McCrory To Veto Bill That Lets Magistrates Pass On Wedding Same-Sex Couples
Hours after the North Carolina House of Representatives passed the legislation, Governor Pat McCrory announced he will veto a bill that would allow magistrates to opt out of performing marriages for same-sex couples. But lawmakers may have the votes to override that veto.
The actual text of the bill would allow magistrates to opt out of performing all marriages, and registers of deeds from issuing marriage licenses, “based upon any sincerely held religious objection.” The county would still need to have a magistrate available to perform the ceremonies.

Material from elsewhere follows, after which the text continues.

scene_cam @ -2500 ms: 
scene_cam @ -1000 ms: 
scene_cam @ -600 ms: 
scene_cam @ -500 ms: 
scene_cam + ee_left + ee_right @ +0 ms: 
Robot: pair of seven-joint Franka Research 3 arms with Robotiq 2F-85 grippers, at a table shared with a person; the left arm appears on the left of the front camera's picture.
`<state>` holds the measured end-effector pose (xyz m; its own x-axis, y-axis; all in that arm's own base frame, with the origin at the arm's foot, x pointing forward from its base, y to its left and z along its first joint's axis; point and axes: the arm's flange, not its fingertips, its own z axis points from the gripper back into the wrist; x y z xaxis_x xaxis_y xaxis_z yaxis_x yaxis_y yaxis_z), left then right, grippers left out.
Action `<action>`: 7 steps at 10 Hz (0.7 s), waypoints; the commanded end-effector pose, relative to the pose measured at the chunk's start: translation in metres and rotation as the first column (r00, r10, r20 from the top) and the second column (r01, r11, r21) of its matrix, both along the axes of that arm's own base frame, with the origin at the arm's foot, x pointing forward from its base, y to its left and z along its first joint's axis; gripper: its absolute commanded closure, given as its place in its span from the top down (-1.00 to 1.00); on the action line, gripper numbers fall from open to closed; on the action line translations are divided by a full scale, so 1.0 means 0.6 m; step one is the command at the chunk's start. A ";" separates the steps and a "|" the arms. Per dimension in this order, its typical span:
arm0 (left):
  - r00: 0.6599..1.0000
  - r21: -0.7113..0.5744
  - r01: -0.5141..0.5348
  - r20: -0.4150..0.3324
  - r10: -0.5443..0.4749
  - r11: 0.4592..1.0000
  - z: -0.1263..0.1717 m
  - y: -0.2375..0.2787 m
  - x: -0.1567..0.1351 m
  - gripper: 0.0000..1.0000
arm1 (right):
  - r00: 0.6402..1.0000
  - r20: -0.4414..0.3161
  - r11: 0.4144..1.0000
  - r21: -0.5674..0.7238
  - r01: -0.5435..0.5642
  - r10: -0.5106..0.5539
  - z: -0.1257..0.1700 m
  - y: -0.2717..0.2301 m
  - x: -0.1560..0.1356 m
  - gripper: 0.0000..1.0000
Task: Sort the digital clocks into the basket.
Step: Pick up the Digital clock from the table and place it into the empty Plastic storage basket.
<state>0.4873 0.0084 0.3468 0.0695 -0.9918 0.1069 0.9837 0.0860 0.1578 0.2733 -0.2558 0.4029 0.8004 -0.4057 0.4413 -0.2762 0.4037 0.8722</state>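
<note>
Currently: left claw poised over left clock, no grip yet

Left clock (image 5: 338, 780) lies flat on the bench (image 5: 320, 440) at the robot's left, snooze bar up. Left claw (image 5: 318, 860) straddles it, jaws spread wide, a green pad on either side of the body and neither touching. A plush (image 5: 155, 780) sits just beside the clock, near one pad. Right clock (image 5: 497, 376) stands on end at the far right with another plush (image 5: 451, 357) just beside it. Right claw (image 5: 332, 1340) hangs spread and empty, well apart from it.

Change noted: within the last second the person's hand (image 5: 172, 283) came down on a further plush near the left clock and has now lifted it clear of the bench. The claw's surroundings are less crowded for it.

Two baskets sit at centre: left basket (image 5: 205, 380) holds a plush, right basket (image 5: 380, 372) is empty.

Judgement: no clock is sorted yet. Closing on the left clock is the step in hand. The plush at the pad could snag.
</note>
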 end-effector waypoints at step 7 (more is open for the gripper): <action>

Representative Dean Arp, a Union County Republican, called it a necessary protection.
“Really the question is should you be fired for a job or be subject to disciplinary actions, because you choose to live your life by those sincerely held convictions and beliefs?” Arp asked.
The text does not explicitly mention marriage of same sex couples, but it’s clearly the focus. Senate leader Phil Berger introduced it for magistrates who resigned in protest after a federal judge lifted North Carolina’s ban on same sex marriage.
Representative Nathan Baskerville, a Vance County Democrat, argued the effect will be discriminatory.
“If a gay couple goes and asks to be married in front of this magistrate, are they being protected equally under the constitution, when they’re not getting treated the same as when a straight couple goes and tries to get married in front of a magistrate here in the state of North Carolina?” asked Baskerville. “That is the opposite of equal protection.”
In a statement this afternoon, Governor McCrory said he will veto the law, even though he opposes same sex marriage.
“Whether it is the president, governor, mayor, a law enforcement officer, or magistrate, no public official who voluntarily swears to support and defend the Constitution and to discharge all duties of their office should be exempt from upholding that oath,” the governor said.
Ten House members were absent during the final vote, but just over three-fifths of those present supported the bill—the number needed to override a veto. The Senate also passed the bill with more than three-fifths of the chamber’s support.